Welcome to Zona Franca, a show created by Brazilian choreographer Alice Ripoll and dance company Cia Suave that does its level best to defy being pigeonholed. Can this even be called a dance production if only about a third of the time is spent on hip-shaking and booty-waving? 

Review: ZONA FRANCA, Southbank Centre
Photo credit: Renato Mangolin

Thematically, this is something of a hot mess. It describes itself as “poetic and political” and, while there’s a certain physical poetry to some of the more unusual set pieces, the political aspects alluded to online (including the end of the Bolsanaro era and the return of Lula) are ostensibly missing in this barely structured work.

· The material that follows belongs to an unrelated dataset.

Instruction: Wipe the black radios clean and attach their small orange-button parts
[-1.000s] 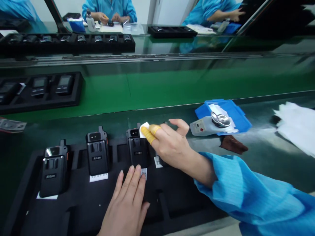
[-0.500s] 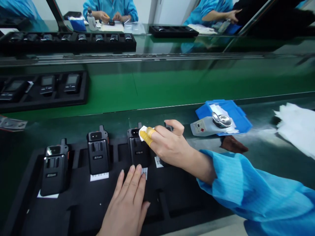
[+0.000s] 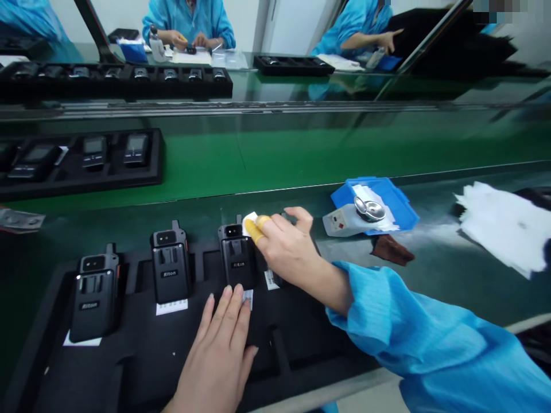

The often-simultaneous casual and seemingly unco-ordinated physical vignettes make it difficult to pick out any deeper meaning than, say, gazing at a Rothko or a Pollock from a distance.

Raphael Elias’ stage design is inventive and fluid in a charming lo-fi way. Overhead balloons are popped and rain down containing glitter and small lights onto the floor; later, dancers roll about, knocking the lights around and covering themselves in glitter. The troupe play around with conventional instruments like drums and unconventional equipment like the aforementioned bike or a football which is kicked into the audience. A trolley table is gently pushed along, aboard which a couple explore their oral fixations - hand, foot, elbow - while their colleagues illuminate them with mobile phone lights.

When bouts of dancing do break out, it is fun to see how the different styles are deployed and intertwined. Lithe women twerk away in groups or alone while doing the splits. Brazilian styles like the passinho and styles from northern and north-east Brazil like brega funk and pisadinha are explored to sounds ranging from pounding Afro-house to pure silence.

Review: ZONA FRANCA, Southbank Centre
Photo credit: Renato Mangolin

An interesting contrast is another South American production opening in London this week. Matías Jaime’s Argentinian hit show Malevo combines a massive wall of rhythmic sound with a regimented group of musician-dancers stomping and tapping their way through malambo sequences; it is a powerful effect albeit one which soon becomes repetitive. Zona Franca, on the other hand, is relaxed and light on its feet, always unpredictable and with a sweet but flimsy candy floss-like structure holding it together.

Like Trajal Harrell’s critically-derided Porca Miseria earlier this year, the chief barrier to greater enjoyment is not the quantity of the ideas but the quality of the vision. It is always exciting seeing a choreographer of Ripoll’s talents ripping up the rulebook but her freeform direction invites a free-for-all range of interpretations, not all of which speak to its “poetical” or “political” concepts.

Zona Franca continues at the Queen Elizabeth Hall, Southbank Centre until 4 November.